They also have a set in .40 AND .45.

PERSONALLY, I want a good 1911 (or clone thereof) and a good 5.56 AR.


----------



## Magus

The only reason I went 40 cal in my bug out pistol is because local cops carry .40.
Been re thinking and going .22LR and just carry more ammo.


----------



## HamiltonFelix

Although I'm personally a fan of the .45 and the 1911, my wife carries a revolver. Don't sell them short. They definitely have advantages in a post-apocalyptic world where you want to save and reload every case if you can. 

There are still a great many .38 Special and .357 Magnum revolvers out there. I wouldn't rule out .38 Special. 

For an accurate answer to "most popular," I think you'd have to ask a few of the big manufacturers how much they sell of the popular calibers. 

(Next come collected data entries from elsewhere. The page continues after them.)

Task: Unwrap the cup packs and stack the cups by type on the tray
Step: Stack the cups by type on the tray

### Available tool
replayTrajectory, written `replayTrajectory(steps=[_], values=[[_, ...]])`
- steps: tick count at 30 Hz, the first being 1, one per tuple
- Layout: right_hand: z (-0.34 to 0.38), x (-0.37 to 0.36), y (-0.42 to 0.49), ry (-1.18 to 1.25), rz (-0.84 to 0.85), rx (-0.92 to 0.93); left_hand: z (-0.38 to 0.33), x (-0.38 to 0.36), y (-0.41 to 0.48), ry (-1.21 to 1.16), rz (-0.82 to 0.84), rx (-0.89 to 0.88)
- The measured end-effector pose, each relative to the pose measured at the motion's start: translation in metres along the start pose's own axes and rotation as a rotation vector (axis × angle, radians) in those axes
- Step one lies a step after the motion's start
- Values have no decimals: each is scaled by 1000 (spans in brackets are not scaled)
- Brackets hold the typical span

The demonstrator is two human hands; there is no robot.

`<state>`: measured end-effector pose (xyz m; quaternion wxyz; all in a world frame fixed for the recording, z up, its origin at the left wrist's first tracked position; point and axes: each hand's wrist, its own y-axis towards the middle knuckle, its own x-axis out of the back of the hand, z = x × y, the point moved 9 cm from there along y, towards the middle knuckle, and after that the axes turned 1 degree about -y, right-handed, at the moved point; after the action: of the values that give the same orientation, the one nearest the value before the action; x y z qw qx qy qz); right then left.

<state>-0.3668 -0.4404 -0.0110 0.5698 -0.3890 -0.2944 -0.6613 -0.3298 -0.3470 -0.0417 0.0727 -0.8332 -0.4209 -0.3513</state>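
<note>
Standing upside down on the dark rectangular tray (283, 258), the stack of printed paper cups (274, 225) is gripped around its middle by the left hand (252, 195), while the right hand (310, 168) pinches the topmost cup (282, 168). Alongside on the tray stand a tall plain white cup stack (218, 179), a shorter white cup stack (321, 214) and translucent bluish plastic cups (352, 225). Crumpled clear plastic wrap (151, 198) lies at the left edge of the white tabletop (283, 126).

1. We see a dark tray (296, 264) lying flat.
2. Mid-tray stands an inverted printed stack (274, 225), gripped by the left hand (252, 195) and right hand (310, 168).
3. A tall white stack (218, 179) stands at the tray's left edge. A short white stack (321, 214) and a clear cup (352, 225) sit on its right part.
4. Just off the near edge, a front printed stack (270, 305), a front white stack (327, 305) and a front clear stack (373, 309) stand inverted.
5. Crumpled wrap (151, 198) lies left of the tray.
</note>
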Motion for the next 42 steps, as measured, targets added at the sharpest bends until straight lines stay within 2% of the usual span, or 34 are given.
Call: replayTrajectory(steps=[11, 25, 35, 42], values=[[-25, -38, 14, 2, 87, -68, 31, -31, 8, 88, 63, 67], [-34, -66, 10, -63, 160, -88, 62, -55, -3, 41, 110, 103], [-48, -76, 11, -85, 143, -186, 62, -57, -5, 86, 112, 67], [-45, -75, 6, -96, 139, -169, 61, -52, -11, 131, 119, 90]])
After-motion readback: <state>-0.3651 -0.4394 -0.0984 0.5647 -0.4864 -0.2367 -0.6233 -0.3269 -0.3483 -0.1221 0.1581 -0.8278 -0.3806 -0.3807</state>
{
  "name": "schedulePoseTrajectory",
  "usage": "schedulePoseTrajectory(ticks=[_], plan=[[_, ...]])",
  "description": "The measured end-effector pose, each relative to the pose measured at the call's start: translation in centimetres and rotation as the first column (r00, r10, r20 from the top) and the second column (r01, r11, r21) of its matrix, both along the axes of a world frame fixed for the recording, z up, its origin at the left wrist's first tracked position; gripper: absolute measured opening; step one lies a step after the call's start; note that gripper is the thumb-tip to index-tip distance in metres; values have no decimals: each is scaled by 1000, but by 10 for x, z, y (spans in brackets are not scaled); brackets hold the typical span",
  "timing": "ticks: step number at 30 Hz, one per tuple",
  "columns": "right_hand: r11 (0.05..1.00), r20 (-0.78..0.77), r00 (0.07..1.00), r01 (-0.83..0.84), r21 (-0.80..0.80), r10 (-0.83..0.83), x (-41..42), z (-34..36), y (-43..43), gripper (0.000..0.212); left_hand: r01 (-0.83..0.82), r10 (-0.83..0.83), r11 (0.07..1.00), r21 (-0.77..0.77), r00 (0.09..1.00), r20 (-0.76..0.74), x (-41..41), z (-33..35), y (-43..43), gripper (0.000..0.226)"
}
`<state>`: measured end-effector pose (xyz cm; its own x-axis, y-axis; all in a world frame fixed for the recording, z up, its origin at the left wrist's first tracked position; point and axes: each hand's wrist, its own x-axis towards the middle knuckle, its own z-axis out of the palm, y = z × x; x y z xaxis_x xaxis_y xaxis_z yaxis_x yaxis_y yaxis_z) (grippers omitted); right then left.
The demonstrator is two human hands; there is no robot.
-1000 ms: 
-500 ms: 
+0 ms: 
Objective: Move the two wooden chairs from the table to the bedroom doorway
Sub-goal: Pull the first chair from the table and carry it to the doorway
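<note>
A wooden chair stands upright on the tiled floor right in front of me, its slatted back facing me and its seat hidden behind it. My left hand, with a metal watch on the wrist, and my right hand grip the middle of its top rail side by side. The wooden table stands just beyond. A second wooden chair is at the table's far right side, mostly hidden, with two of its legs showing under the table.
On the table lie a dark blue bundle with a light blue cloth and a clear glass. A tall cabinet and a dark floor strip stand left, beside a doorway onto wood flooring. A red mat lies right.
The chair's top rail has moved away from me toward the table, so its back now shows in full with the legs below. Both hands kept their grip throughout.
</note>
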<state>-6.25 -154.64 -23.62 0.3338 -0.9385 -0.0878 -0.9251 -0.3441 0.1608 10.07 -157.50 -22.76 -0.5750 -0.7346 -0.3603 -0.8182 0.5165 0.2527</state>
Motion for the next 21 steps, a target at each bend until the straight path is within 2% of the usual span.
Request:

I'm with Col. Cooper when he describes the .22LR as a "condiment," and just assumes everyone has a few.


----------



## GaryS

HamiltonFelix said:


> Although I'm personally a fan of the .45 and the 1911, my wife carries a revolver. Don't sell them short. They definitely have advantages in a post-apocalyptic world where you want to save and reload every case if you can.
> 
> There are still a great many .38 Special and .357 Magnum revolvers out there. I wouldn't rule out .38 Special.
> 
> For an accurate answer to "most popular," I think you'd have to ask a few of the big manufacturers how much they sell of the popular calibers.
> 
> I'm with Col. Cooper when he describes the .22LR as a "condiment," and just assumes everyone has a few.


My wife carries a S&W .357 Magnum revolver in her car and a .380 Ruger LCP in her purse. Three years ago, she was scared to death of handguns and thought America would never reach a point where she would consider carrying. Now it's like the old American Express ad...she never leaves home without it, and she shoots like a pro!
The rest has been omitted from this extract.